Patience is a hard-earned virtue, and many of us are deeply wearied by all the waiting we’ve had to do, all the times we’ve had to say no to ourselves and our children this year in order to stay safe and keep others safe. It might feel like 2020 is a year out of time, a wasted and empty expanse that consisted of nothing but life on hold.


But is that true? Was this time of waiting really wasted? Mary’s time of waiting was almost as long as ours has been. What has been blossoming and growing in your heart during this time of waiting? What new thing is ready to be born in your spiritual life after having been forced to slow down and really ask what is most important about your faith? How has your family found new strengths by the call to adapt and the sudden multiplication of time together and new challenges with school and work?


Mary’s time of waiting was for a purpose. It had a goal and an end, and she faithfully pursued it with God’s help. As you reflect on your waiting this year, what has God grown in you? What will be the gift you offer the world this Christmas as Mary did? It takes awake and alert eyes to see the grace even amid the suffering we’ve endured.


And Paul reminds us of what we most need to hold on to through the long weary days of waiting for grace: “You are not lacking in any spiritual gift as you wait for the revealing of our Lord Jesus Christ.
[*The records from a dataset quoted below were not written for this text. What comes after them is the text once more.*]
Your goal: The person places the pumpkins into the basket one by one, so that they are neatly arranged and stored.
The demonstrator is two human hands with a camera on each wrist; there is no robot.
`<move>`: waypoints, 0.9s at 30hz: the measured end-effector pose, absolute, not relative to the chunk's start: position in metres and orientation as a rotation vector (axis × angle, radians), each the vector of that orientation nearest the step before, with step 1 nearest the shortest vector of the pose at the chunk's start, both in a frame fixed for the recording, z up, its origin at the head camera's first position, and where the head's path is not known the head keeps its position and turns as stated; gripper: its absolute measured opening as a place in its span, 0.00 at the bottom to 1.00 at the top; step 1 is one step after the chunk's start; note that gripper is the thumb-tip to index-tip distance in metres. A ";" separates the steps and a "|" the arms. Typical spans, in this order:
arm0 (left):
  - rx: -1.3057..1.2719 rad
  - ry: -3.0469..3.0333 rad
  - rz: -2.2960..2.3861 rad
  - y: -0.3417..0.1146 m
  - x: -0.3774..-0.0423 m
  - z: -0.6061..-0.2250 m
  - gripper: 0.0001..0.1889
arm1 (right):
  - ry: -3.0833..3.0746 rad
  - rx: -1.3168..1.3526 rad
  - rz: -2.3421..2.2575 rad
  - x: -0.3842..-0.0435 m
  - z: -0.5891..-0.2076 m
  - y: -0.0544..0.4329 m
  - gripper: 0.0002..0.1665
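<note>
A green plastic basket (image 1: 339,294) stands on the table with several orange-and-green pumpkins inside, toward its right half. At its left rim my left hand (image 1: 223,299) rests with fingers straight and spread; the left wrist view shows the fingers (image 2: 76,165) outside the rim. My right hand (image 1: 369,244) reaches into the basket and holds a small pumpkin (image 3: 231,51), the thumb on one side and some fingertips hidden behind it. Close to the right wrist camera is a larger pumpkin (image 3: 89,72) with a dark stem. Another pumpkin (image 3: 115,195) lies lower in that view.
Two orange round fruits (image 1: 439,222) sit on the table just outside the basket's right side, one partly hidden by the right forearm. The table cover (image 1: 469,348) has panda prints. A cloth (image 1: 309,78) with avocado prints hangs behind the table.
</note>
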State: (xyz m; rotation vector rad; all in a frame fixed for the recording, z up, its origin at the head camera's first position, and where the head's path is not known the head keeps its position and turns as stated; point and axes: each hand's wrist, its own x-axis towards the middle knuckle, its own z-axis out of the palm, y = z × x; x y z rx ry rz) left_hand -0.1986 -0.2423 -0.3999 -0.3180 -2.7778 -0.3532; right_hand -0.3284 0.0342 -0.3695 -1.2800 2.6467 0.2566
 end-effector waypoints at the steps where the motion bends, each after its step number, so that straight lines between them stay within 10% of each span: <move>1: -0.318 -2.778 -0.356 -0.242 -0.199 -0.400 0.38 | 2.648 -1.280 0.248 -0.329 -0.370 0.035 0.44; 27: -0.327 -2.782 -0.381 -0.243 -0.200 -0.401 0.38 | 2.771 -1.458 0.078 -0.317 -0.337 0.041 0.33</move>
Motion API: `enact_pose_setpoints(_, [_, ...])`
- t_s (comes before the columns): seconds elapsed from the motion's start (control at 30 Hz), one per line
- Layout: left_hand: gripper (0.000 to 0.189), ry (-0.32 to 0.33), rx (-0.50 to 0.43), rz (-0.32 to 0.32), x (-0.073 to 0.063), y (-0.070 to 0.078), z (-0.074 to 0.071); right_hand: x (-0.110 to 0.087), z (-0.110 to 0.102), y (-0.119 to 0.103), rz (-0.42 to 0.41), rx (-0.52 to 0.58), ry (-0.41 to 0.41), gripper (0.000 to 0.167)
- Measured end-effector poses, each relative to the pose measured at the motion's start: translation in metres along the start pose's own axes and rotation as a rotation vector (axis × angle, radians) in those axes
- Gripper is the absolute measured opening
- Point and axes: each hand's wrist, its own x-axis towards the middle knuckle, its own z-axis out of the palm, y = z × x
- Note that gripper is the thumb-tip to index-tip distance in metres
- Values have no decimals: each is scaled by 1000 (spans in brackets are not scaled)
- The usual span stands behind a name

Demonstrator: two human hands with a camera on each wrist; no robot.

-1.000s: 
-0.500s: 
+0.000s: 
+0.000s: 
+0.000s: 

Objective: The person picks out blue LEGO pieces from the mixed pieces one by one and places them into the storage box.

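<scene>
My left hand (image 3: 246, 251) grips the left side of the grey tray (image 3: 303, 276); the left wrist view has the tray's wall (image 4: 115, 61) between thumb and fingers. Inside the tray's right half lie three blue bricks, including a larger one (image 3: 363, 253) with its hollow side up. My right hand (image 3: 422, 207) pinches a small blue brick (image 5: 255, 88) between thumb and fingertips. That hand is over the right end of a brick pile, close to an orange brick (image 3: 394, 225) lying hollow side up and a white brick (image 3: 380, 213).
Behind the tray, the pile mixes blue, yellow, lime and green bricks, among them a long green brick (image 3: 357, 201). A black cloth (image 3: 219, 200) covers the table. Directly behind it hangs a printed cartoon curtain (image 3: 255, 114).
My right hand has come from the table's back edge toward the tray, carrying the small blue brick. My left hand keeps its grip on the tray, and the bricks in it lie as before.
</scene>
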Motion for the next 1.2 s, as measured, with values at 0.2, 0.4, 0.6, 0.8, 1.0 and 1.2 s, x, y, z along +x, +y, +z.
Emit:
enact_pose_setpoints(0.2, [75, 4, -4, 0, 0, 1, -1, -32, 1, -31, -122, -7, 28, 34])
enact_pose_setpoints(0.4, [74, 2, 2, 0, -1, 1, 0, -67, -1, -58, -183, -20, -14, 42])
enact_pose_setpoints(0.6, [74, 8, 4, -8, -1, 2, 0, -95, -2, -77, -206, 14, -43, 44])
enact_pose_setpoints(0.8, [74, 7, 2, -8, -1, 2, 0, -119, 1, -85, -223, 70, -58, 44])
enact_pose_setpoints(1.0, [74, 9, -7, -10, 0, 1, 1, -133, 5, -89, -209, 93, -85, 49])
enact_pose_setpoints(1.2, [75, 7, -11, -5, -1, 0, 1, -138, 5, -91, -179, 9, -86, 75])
He will also strengthen you to the end.” Look back on this year and see the strength with which you endured its trials. See the call to justice and peace that rang even through our most bitter divides in society. And know that it has all led to this, the season of Advent, the time of upheaval and waiting, of change and pause, of grace and truth.


And so, we pray, and we stick together, and we love one another, and we wait upon the Lord. And Isaiah, the great prophet of the Advent season, announces the Good News:

​ “Those who wait for the Lord shall renew their strength, they shall mount up with wings like eagles, they shall run and not be weary, they shall walk and not faint.” Amen.

1 Comment
Cheryl Weyers link
11/30/2020 09:01:52 am

Very thought provoking message today (as always). Slowing down and being forced to “be home” has brought about opportunities to look back at the past and toward the future - as a new beginning. Many are the blessings we share apart- yet together in new ways. God Bless our church community!